Relativamente ao sector bancário e financeiro, a instalação de bancos portugueses e internacionais na ZFM foi permitida até 2001. Neste momento, existem ainda cerca de 40 bancos e outras instituições financeiras (incluindo seguradoras) licenciadas e mantendo os benefícios fiscais, entre eles encontram-se o Citibank, o Deutschebank, o Chemical Bank, entre outros.

Com a directiva aprovada pela EU em 2002, algumas das regras praticadas na ZFM vieram a sofrer alterações num sentido que não podemos deixar de considerar positivo, apesar de ainda completamente insuficiente.

De acordo com a nova lei, todas as empresas licenciadas antes do final de Dezembro de 2000 irão continuar isentas de impostos até 2011. As empresas registadas a partir de 2001 irão gozar de taxas reduzidas de IRC de 1% em 2003-2004, 2% em 2005 - 2006 e 3% em 2007 - 2011, havendo também alguns requisitos no que diz respeito à criação de postos de trabalho.

Apesar de algumas tentativas da União Europeia para tornar os centros offshore mais "aceitáveis", a verdade é que estes continuam a proliferar não sendo mais do que territórios onde as grandes fortunas podem fugir aos impostos de forma legal e onde se abre caminho para a prática de um vasto conjunto de crimes (mão só de carácter económico).
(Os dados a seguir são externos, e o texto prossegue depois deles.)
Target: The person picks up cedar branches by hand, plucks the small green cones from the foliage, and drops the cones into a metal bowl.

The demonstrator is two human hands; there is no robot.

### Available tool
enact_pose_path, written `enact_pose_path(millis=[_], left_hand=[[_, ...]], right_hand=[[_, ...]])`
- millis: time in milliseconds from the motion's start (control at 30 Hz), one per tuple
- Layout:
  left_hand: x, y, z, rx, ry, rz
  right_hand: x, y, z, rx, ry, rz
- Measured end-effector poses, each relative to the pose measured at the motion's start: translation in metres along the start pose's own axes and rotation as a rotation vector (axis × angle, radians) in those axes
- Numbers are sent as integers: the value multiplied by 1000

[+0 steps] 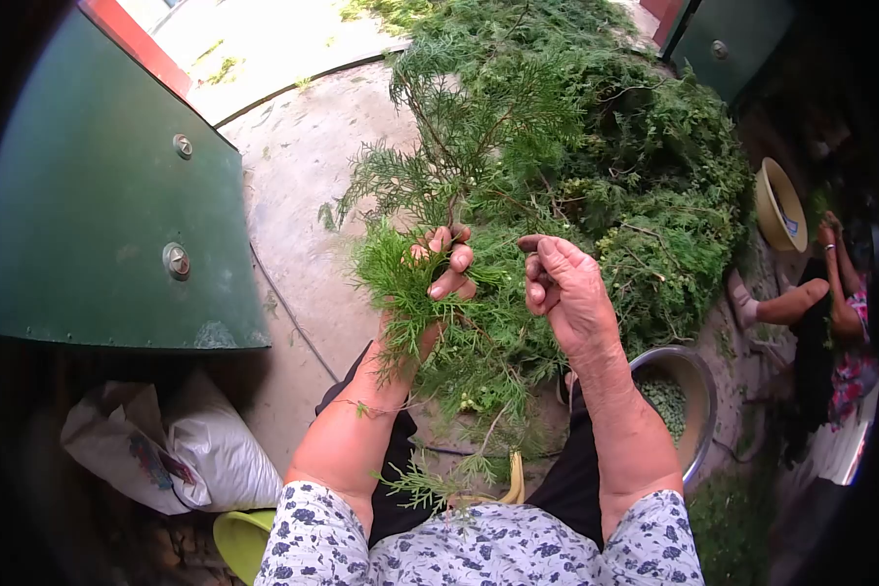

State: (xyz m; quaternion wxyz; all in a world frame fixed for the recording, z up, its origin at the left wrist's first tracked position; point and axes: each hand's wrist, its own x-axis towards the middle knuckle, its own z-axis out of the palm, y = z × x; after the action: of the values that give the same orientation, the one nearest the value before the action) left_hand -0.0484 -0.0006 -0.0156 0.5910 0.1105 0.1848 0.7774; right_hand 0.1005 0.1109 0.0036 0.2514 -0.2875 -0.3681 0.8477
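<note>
While the left hand clasped a feathery, woody-stemmed sprig, the right hand was curled nearby, any contents indiscernible, beside heaped foliage.

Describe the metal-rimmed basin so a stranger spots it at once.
Start at the big heap of green branches and drop past its lower right edge. There, beside the right forearm, sits a round basin. Its shiny grey rim and many small green pieces inside set it apart from the yellow basin farther up on the right.
</note>
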Motion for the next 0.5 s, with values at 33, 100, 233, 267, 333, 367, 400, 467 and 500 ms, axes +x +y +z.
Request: enact_pose_path(millis=[33, 100, 233, 267, 333, 367, 400, 467, 500], left_hand=[[2, 1, 0, 1, 7, 2], [3, 3, -1, -50, -44, 37], [4, 7, -1, -149, -49, 58], [7, 9, -5, -149, -41, 58], [9, 12, -14, -184, -158, 76], [9, 12, -16, -183, -156, 76], [9, 12, -16, -160, -140, 88], [11, 10, -26, -135, -170, 111], [10, 9, -25, -133, -170, 114]], right_hand=[[0, 0, -2, -14, -2, 14], [0, 0, -2, -35, 19, 18], [1, -3, -8, -56, 25, 11], [0, -5, -7, -76, 35, 3], [-2, -7, -4, -95, 47, -3], [-2, -9, -5, -128, 23, -19], [-2, -10, -6, -160, 0, -34], [-4, -11, -4, -219, -14, -47], [-4, -12, -2, -281, -29, -66]])
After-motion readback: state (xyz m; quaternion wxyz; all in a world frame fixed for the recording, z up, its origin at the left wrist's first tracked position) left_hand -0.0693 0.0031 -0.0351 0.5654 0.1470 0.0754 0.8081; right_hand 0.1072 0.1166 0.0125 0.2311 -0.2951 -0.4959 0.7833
As regras de confidencialidade, a protecção mútua daqueles que enriquecem com este tipo de negócios, as leis permissivas e a falta de cooperação internacional no que toca a regulação e investigação levam a que os crimes acima mencionados passem completamente impunes, de tal forma banalizados que quase os consideramos legais.

Segundo estatísticas do próprio FMI, um quarto da riqueza privada mundial encontra-se em offshores. Se esta quarta parte da riqueza do mundo pagasse impostos, seria possível cumprir os Objectivos do Milénio definidos pela ONU.
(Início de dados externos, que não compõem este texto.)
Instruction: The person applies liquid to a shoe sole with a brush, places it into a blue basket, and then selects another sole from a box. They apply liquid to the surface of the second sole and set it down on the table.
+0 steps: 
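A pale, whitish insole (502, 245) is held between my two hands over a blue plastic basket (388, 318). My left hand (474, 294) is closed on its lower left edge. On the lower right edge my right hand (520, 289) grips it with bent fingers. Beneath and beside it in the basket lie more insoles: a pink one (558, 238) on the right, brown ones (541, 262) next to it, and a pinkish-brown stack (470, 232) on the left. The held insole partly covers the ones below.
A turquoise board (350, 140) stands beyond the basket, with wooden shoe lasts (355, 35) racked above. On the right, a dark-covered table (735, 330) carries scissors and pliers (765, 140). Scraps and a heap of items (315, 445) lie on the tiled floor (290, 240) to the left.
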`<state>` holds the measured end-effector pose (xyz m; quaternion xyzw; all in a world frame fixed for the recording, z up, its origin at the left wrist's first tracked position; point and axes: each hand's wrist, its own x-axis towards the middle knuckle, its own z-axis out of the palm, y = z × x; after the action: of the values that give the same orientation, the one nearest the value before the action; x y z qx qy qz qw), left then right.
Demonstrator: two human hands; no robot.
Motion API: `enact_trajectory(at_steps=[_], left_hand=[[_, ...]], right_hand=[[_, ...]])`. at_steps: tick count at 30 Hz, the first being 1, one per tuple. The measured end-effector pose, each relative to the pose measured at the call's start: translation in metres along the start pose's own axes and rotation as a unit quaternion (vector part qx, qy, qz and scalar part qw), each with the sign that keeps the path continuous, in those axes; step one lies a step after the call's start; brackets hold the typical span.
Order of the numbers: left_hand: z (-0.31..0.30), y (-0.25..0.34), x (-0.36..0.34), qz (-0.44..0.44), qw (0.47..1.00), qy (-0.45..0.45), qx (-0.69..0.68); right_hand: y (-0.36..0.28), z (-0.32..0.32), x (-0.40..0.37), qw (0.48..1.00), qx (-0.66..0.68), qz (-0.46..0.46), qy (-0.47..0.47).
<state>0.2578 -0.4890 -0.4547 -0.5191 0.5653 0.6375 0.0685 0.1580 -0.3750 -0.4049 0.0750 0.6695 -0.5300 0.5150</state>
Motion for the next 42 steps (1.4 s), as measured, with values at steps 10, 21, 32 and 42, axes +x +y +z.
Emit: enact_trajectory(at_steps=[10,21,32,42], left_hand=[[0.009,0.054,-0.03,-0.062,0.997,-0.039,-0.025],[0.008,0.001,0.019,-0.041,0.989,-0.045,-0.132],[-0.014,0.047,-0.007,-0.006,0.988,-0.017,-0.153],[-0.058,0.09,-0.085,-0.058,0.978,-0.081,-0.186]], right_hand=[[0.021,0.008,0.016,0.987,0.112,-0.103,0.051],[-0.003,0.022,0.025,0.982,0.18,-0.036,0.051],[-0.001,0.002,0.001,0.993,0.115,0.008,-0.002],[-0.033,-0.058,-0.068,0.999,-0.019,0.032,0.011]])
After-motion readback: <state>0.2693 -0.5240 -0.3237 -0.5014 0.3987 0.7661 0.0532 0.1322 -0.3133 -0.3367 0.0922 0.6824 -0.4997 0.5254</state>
Ninguém sabe muito bem quantos milhões circulam na Zona Franca da Madeira, nem os nomes daqueles que enriquecem à custa dos impostos que não pagam e das restantes regalias oferecidas pelo "nosso" paraíso fiscal. Sabemos, no entanto, que a Madeira tem a taxa de pobreza mais elevada de Portugal - 33%, ou seja, cerca de 70 mil pobres.

Um estudo de Bruto da Costa revela que 54,5% da população Madeirense está à beira da pobreza e 15,1% em situação de pobreza persistente, num território que publicita as suas extraordinárias condições para atrair capital, entre elas a sua estabilidade social e política, garantida por um Presidente em funções há 31 anos.

Segundo números mencionados pelo Expresso, em 2006 existiam aplicações públicas em offshores na Madeira no valor de 235 milhões de euros. Quando confrontado com estas informações, o Ministro das Finanças respondeu da seguinte forma: "Não sou arauto de princípios morais ou éticos" e acrescentou que "A lei é respeitada e que estes offshores são utilizados para fins lícitos e não para fins ilícitos e obscuros.".

Augusto Santos Silva afirmou ainda em nome do PS, relativamente à possibilidade de encerrar o paraíso fiscal da Madeira, que "Uma tomada de posição unilateral [de Portugal] não resolveria o problema. Se só fechasse o offshore da Madeira, Portugal ficaria prejudicado em relação aos outros países".

Mais uma vez a questão assume princípios éticos. E se, dos detentores das grandes fortunas que beneficiam com a existência de paraísos fiscais, não poderíamos esperar que se assumissem enquanto "arautos de princípios éticos", devíamos exigi-lo ao nosso Governo.

Torna-se uma questão do interesse geral quando é o país que perde com os milhões das fugas aos impostos e também quando sabemos que negócios ilícitos obscuros se desenrolam em território nacional.

É nosso direito e responsabilidade decidir que não queremos ser coniventes com esta forma de gerir fortunas e muito menos com a prática de todos estes crimes. E se, como Teixeira dos Santos afirma, os offshores são utilizados para fins legais, então exigimos ter acesso aos valores que por eles circulam, principalmente aqueles que nos pertencem, que são dinheiro público.

Temos todos o direito de exigir não ser cúmplices neste roubo!